Pendant longtemps, j’ai négligé un aspect important de ma vie : mes relations. Je me suis absorbée dans le travail parce que je croyais que c’était la seule sphère dans laquelle je pouvais réussir. « T’es bonne à l’école, mais pas dans vie, » me disait mon père. Et je perpétuais cette réalité en me donnant corps et âme à mes études, en espérant toujours être première de classe. Je passais des nuits blanches à faire mes rapports de livre. Il me fallait prouver que j’étais bonne à au moins quelque chose. Par ailleurs, j’éprouvais beaucoup de difficulté à m’investir dans mes relations, convaincue qu’elles étaient vouées à l’échec. Mes amis m’ont été précieux, le sont encore, et le seront toujours. Mais mes relations amoureuses ont été une confirmation du message que j’avais reçu toute jeune : « Y a personne qui voudra rester avec toi, qui sera capable d’endurer ton caractère. » En réaction à ce commentaire de mon père, j’avais développé une peur de l’abandon. N’était-ce pas d’ailleurs la réalité que je vivais jour après jour dans mon milieu familial où je ne semblais jamais être assez docile, assez gentille, assez obéissante, assez bonne ? En réaction à cette peur, j’ai recréé des relations où je me compromettais moi-même pour éviter qu’on m’abandonne. Je tâchais de ne pas être « trop émotive », « trop exigeante », mais je finissais toujours par en vouloir à la personne de ne pas me voir, me comprendre, m’entendre. Aujourd’hui je comprends que c’est parce que je ne m’étais pas moi-même donné la permission d’être qui je suis. Parce que j’étais convaincue que mon partenaire, une fois qu’il me connaitrait vraiment, s’en irait. Ainsi, en tentant d’éviter l’abandon à tout prix, je le recréais à mon insu et je continuais de m’accrocher à des personnes qui n’étaient pas un bon « fit » pour moi en espérant trouver leur amour. Mais chaque fois, je finissais par me sentir vide, inadéquate, insignifiante.

Il y a deux semaines, j’ai recommencé à faire des sorties en me promettant que je me montrerais telle que je suis dès la première rencontre. Ce que j’ai fait. Mais je me suis heurtée au même sentiment quand un gars ne m’a pas recontactée pour une deuxième sortie : « La soirée s’est pourtant bien passée… Qu’est-ce qu’il y a de mal avec moi ? » Mais je me suis tout de suite ressaisie : « Et si ça n’a rien à voir avec moi ? » Avec un recul, j’ai pu déceler certains signaux qui m’ont fait réagir : « Est-ce que je voudrais être avec un homme qui dit ceci ou fait cela ? » Ce genre d’homme, je l’ai déjà fréquenté. Je sais que ce n’est pas pour moi. Alors pourquoi m’accrocher ?

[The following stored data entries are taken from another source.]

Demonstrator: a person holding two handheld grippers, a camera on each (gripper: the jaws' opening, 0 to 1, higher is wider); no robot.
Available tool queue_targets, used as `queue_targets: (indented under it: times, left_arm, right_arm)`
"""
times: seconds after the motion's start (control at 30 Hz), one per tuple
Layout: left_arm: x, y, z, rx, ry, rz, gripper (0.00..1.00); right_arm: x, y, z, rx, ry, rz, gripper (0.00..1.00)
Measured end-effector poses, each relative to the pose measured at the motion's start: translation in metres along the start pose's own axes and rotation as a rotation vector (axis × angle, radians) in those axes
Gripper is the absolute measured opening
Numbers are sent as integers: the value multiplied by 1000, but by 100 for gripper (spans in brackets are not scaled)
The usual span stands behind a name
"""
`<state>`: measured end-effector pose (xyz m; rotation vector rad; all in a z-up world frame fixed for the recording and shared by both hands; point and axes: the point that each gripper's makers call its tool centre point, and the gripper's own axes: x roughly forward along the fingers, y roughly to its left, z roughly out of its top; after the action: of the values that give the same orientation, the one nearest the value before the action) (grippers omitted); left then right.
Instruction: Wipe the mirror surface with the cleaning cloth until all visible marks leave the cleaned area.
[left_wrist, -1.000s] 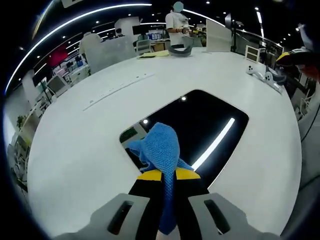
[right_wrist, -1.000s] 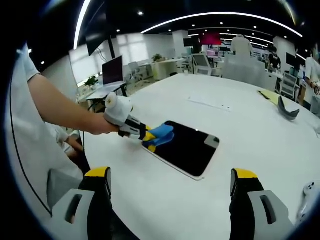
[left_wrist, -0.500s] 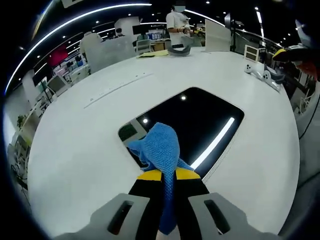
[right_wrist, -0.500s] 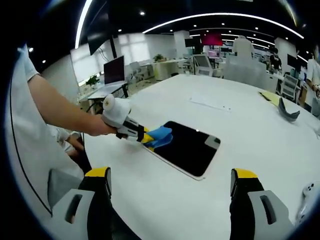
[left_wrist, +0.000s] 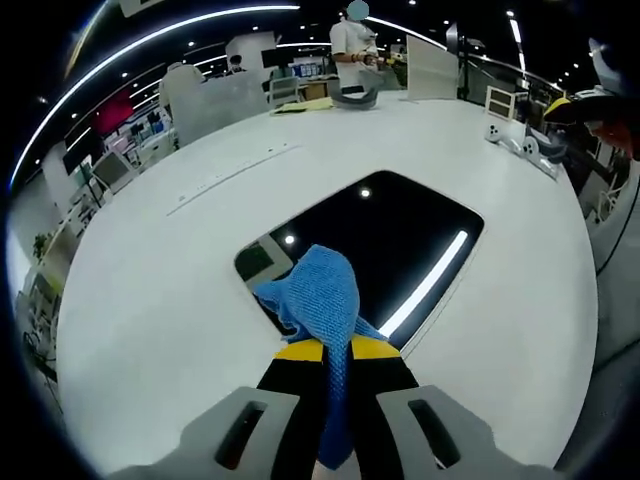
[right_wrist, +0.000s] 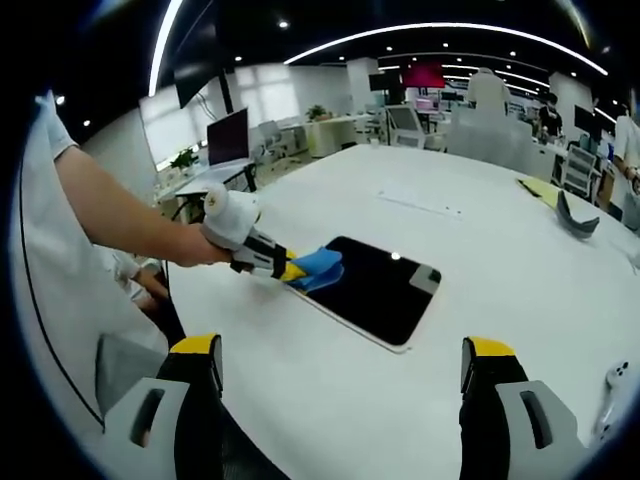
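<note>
White surface (left_wrist: 150, 300) carries a dark mirror (left_wrist: 400, 240); left tool (left_wrist: 336, 350) grips blue cloth (left_wrist: 320, 295) at its near corner; right tool (right_wrist: 340, 365) gapes wide.

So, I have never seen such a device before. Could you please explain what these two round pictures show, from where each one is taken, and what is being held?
A person holds a hand tool with two jaws in each hand, and each tool carries its own wide-angle camera. The left gripper view looks along the left gripper, whose yellow-tipped jaws are shut on a blue cleaning cloth. The cloth rests at the near edge of a dark mirror lying flat on a white table. The right gripper view looks from the side: the right gripper is open, holds nothing and hovers above the table, and the person's hand with the left tool shows there too. Behind is an office with other people.
</note>
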<state>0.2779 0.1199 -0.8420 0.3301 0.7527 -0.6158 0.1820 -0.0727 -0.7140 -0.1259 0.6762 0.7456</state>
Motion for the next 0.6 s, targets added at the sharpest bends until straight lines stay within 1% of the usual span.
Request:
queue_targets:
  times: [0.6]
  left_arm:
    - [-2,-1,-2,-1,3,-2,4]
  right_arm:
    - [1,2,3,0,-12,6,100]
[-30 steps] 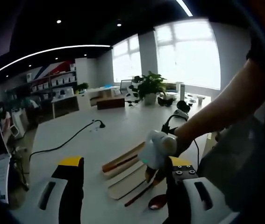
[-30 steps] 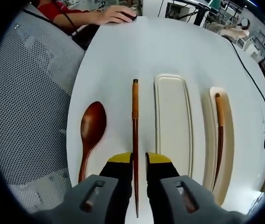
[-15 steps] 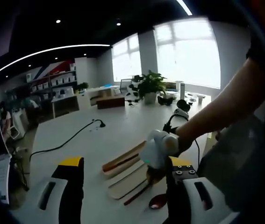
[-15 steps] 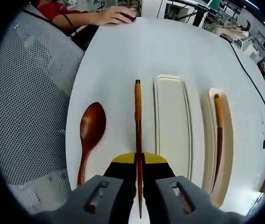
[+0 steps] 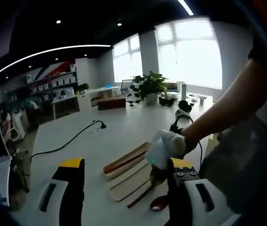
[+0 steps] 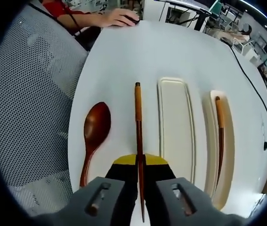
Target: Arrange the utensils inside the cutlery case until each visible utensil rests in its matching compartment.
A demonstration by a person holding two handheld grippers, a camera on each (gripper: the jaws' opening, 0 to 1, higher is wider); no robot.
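Observation:
In the right gripper view my right gripper is shut on a dark wooden chopstick, which points away from me over the white table. A brown wooden spoon lies to its left. Right of it lies the cream cutlery case with an empty wide compartment. A narrow compartment farther right holds a second chopstick. In the left gripper view my left gripper is open above the table. The case, the spoon and a gloved hand lie ahead.
A grey mesh chair borders the table's left edge. A person's hand rests at the far end. A black cable crosses the table, and a potted plant stands at the back. A person's arm reaches in from the right.
My right gripper has shut on the chopstick and then drawn back a little with it. In the left gripper view the gloved hand has moved slightly up and right.

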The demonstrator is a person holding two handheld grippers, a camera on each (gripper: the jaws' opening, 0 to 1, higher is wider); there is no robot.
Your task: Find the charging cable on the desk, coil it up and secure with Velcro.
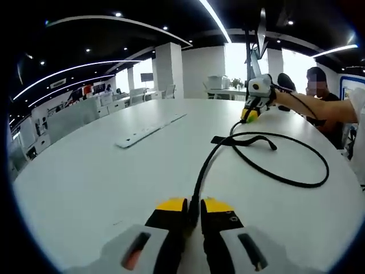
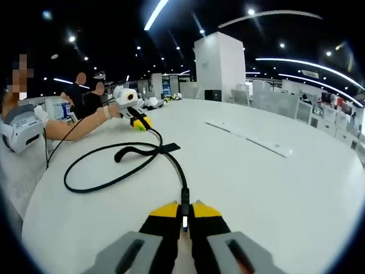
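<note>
In the left gripper view, the white desk [image 1: 85,171] lies bare from 9 to 11 o'clock. A flat white strip [image 1: 149,131] sits at 11 o'clock. From 12 to 2 o'clock, the black cable [image 1: 285,178] loops across the path, touching the desk.

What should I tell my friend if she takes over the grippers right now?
Left gripper: shut on one end of the black charging cable.
Right gripper: shut on the other end, the plug showing between its jaws.
The cable lies in one loose loop on the white desk, with the Velcro strap flat on the desk near the middle of the cable.
Done: cable found, both ends held.
Left: coil it up tight, then wrap the Velcro around the coil.
</note>
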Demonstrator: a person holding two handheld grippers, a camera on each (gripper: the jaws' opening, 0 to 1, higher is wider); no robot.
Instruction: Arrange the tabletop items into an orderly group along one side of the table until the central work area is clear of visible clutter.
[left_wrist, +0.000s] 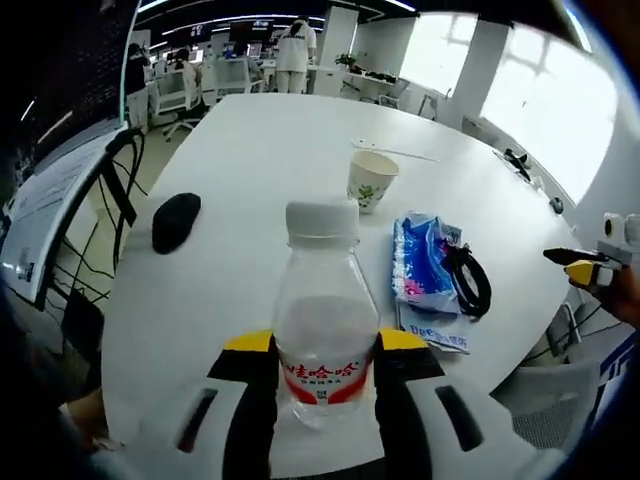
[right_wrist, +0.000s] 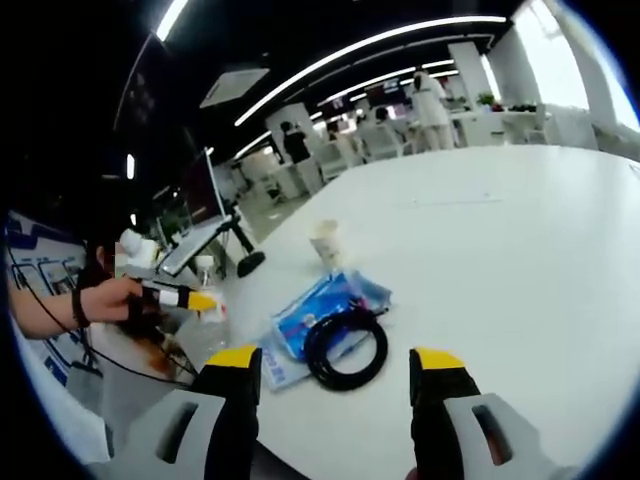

Je me suis rendu compte que l’approbation que je recherchais dans mes relations intimes était encore celle de mes parents. Encore. À l’âge de 32 ans, presque 33. N’est-ce pas incroyable ? Puis je me suis demandé combien de gens sur cette terre étaient toujours en réaction à un manque d’amour qu’ils avaient subi. Combien de gens recherchent-ils encore inconsciemment à résoudre un conflit de l’enfance… à travers leurs relations ? La réalité, c’est que le familier rassure. Il m’a rassurée pendant longtemps. En confirmant un message que j’avais tenu pour un fait indéniable : « Tu n’es pas digne d’amour. »

Mais je sais à présent que ce n’est pas vrai. La preuve ? Je me donne la permission d’être moi-même quand je fais de nouvelles rencontres. Ce faisant, je m’expose au risque de ne pas plaire à tout le monde. Et à la possibilité de ne pas recevoir d’autres textos d’un homme que je croyais intéressé. Je suis également plus en mesure de déterminer ce qui est bon pour moi. Et en ayant à cœur mon bien-être, j’ai aussi la responsabilité de dire non à ce qui n’est pas dans mon meilleur intérêt. Et à percevoir le départ d’une personne qui ne me convient pas comme un cadeau plutôt que comme un abandon.

Cela ne veut pas dire que je ne vivrai plus le sentiment d’abandon. Mais j’y serai plus sensible. Parce que je sais d’où il vient. Parce que je sais désormais que je suis la mieux équipée pour répondre à la blessure initiale réactivée. Parce que je réapprends à m’aimer. Jour après jour. J’apprends à honorer qui je suis.